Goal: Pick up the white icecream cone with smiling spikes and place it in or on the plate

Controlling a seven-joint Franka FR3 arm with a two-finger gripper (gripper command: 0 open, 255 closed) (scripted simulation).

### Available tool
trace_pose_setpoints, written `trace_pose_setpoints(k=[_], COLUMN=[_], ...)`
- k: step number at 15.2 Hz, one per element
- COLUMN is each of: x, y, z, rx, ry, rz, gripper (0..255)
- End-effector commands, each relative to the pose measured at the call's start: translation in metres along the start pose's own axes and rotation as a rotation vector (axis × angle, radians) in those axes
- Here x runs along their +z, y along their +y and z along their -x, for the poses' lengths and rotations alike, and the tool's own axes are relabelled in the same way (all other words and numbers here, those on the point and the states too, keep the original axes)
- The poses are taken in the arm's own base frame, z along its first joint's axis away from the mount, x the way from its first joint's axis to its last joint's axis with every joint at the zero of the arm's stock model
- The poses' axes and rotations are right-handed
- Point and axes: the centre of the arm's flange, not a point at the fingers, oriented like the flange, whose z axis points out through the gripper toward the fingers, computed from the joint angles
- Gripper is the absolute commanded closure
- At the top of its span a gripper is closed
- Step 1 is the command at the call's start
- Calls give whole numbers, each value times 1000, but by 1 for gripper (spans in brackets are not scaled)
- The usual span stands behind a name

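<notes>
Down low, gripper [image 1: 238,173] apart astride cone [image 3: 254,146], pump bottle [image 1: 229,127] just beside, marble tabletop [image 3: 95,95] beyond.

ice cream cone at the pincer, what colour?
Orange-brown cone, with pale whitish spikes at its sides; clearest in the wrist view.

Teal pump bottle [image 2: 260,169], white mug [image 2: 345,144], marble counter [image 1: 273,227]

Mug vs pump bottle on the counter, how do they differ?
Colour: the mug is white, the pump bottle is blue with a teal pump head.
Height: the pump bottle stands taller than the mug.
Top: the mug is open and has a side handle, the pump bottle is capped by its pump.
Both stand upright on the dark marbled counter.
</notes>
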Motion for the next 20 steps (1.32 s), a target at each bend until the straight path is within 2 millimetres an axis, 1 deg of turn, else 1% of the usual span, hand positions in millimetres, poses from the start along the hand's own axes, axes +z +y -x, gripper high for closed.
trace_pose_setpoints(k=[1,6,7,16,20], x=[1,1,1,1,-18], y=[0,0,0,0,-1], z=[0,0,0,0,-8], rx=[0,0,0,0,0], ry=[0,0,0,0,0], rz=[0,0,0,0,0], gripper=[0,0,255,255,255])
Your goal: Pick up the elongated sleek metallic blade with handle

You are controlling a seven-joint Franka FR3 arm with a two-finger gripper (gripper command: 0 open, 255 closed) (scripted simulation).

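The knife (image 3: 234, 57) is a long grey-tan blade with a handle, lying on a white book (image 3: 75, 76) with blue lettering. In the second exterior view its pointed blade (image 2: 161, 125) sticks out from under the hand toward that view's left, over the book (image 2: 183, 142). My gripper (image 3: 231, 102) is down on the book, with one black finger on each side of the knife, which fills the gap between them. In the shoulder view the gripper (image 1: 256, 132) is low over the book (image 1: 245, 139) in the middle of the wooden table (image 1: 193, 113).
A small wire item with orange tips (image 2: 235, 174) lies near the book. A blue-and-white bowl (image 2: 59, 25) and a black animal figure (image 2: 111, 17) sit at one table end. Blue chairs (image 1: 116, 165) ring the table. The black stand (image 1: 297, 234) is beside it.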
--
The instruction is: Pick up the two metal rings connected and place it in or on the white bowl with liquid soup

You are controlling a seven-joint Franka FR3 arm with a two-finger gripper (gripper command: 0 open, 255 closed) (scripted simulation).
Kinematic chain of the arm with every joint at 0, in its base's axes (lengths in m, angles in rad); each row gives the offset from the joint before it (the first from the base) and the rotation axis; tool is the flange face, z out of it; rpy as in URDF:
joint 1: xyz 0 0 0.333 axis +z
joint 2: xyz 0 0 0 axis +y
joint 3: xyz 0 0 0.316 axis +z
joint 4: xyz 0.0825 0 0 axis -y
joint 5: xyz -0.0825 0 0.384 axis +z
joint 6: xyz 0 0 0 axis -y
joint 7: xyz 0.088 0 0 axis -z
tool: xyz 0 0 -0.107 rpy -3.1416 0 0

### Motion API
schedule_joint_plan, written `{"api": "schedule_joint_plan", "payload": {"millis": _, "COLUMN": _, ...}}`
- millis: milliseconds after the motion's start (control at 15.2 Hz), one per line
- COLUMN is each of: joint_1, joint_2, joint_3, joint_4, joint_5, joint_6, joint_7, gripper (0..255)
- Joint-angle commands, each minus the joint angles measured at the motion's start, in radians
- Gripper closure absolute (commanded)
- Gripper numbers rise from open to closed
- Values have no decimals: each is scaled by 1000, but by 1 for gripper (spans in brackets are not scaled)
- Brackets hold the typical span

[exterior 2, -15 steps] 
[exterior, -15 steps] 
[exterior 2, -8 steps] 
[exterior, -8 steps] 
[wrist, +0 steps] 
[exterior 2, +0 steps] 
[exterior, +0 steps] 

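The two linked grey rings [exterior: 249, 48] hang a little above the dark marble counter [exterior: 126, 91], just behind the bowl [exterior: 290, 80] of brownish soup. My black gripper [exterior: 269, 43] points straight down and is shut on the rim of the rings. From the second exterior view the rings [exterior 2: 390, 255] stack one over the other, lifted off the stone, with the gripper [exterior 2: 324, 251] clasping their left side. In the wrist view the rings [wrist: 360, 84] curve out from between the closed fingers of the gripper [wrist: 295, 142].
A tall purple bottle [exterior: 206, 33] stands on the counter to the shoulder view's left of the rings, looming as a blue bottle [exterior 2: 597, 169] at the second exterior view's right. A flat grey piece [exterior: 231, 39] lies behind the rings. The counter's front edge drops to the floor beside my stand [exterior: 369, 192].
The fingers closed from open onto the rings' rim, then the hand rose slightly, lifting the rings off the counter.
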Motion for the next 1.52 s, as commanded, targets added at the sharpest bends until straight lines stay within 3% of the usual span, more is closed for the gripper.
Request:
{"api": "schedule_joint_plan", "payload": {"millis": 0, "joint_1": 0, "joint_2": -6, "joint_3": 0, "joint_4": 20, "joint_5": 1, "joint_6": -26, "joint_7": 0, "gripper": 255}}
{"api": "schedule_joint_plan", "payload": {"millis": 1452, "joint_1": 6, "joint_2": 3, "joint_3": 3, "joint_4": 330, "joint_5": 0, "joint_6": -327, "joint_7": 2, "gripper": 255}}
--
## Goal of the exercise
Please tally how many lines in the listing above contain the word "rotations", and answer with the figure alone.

## Exercise result
2